At the top of the home page I get:

IPB WARNING [2] file_get_contents(gonline/templates/gba_template.html) [function.file-get-contents]: failed to open stream: No such file or directory (Line: 335 of /sources/global_functions.php)
IPB WARNING [2] mysql_real_escape_string() [function.mysql-real-escape-string]: Access denied for user 'www-data'@'localhost' (using password: NO) (Line: 264 of /newgon/sql.php)
IPB WARNING [2] mysql_real_escape_string() [function.mysql-real-escape-string]: A link to the server could not be established (Line: 264 of /newgon/sql.php)


----------



## House Spider (Dec 16, 2009)

Gone for me.


----------



## The Catboy (Dec 16, 2009)

I made a post, 1 minute before you posted this one


----------



## XWolf (Dec 16, 2009)

Someone close this thread in favour of http://gbatemp.net/index.php?showtopic=197...p;gopid=2464850


----------



## mthrnite (Dec 16, 2009)

This isn't a bug, we're just working on the site a bit.

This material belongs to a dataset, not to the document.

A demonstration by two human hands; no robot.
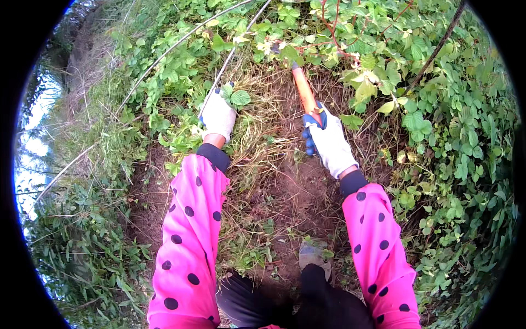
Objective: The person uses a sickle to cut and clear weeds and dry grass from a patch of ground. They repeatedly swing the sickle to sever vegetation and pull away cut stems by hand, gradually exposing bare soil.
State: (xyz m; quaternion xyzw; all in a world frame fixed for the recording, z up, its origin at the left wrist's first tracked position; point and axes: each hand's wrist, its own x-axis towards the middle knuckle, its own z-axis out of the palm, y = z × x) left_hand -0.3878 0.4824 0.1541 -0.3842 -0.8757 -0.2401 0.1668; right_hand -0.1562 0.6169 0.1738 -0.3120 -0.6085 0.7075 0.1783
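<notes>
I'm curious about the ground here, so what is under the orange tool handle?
Brown soil and dry stems show around the orange tool handle. The ground directly beneath is covered by the handle and the right hand; leaves hide what lies past its far end.

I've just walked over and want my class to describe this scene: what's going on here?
Someone in pink, dotted sleeves has both gloved hands among low green plants. The right grip is closed around an orange handle, whose far end points into the leaves. The left grip is at a thin pale stem and a green sprig; whether it holds either firmly is unclear. Between them lie dry grass and brown soil.
</notes>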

Excuse our mess.


----------



## Toni Plutonij (Dec 18, 2009)

Use this thread as it's more active: http://gbatemp.net/index.php?showtopic=197...p;gopid=2464850

Also, as mthr said, it's not a BUG, there is some work on site being done, so sometimes stuff like that happen, it's not a bug or any kind of error as it's very temporary (usually few minutes)


----------